I like understanding things rather than learning by heart properties I will forget the next day. So I have done a few models in Excel to simulate an AR phenomenon and option price behaviours (with the BS equation). That was helpful for me. If you are interested I can put the file somewhere on a server and release the link later today… Tell me. Marc
Here it is. Let me know if you find that interesting / helpful. http://www.hannebert.com/CFA/AR_and_BS_models.zip
I have downloaded your zip yet. But what are you trying to model with AR? The asset price or the volatility of the asset price?

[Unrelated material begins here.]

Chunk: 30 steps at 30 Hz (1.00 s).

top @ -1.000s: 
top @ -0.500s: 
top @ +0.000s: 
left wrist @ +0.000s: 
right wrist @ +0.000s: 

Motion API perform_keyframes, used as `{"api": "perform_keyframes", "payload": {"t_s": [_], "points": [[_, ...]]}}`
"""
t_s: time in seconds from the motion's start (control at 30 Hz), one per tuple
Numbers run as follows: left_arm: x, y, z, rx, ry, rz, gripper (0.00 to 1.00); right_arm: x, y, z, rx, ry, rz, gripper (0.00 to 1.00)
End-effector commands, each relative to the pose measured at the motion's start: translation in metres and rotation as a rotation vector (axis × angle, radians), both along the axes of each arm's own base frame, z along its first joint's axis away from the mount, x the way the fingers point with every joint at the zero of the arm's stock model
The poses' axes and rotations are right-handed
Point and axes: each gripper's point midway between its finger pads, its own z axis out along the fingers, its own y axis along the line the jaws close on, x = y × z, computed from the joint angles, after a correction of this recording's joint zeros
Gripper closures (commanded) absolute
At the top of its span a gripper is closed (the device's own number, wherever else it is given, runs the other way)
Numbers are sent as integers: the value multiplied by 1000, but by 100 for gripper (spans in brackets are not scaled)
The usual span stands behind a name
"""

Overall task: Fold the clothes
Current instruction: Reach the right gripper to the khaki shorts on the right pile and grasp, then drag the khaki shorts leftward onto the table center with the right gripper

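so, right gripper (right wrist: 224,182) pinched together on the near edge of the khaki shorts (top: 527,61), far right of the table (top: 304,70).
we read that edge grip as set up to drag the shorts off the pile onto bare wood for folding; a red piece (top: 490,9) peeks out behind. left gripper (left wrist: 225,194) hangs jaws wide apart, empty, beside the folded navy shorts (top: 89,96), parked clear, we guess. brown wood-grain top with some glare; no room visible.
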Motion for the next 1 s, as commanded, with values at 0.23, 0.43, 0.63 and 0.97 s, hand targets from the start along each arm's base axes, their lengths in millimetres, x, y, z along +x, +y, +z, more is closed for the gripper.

With the AR model, I wanted to understand the “conditions” for variance stationary for AR1, AR2 and AR3 models. For example in the Secret Sauce it is said that AR1 is variance stationary with b1 < 0. Intuitively I said to myself “this cannot be” and I wanted to experiment. As matter of fact, AR1 is variance stationary only when the absolute value of b1 is less than 1.
BTW, to have an AR1 or AR2 model, just put 0 in b2 / b3 or b3, respectively.
Why don’t you use GARCH models for volatility? Duan Jin-chuan wrote many papers about it. Are you sure you implemented the stochastic process correctly? I have never heard anyone using AR as an option pricing model. I don’t even know what is the correct specification of the stochastic process. Normally an option pricing model with stochastic volatility process will have two random variables. To implement it properly, you need to implement advanced variance reduction technique. I highly doubt you can implement this in excel easily…
ymc, There is a misunderstanding here. There are different files to understand better a) AR models and b) options. Files are in the same zip but there is NO relation between the two objectives. So I’m NOT modeling options using and AR model - never thaught you could do it before your post actually! Those models are extreemly simple: pure application of the CFA L2 program. Nothing more.
ymc Wrote: ------------------------------------------------------- > Why don’t you use GARCH models for volatility? > Duan Jin-chuan wrote many papers about it. > > Are you sure you implemented the stochastic > process correctly? I have never heard anyone using > AR as an option pricing model. I don’t even know > what is the correct specification of the > stochastic process. > > Normally an option pricing model with stochastic > volatility process will have two random variables. > To implement it properly, you need to implement > advanced variance reduction technique. I highly > doubt you can implement this in excel easily… I think autoregressive doesn’t matter in option pricing in the same way that drift doesn’t matter.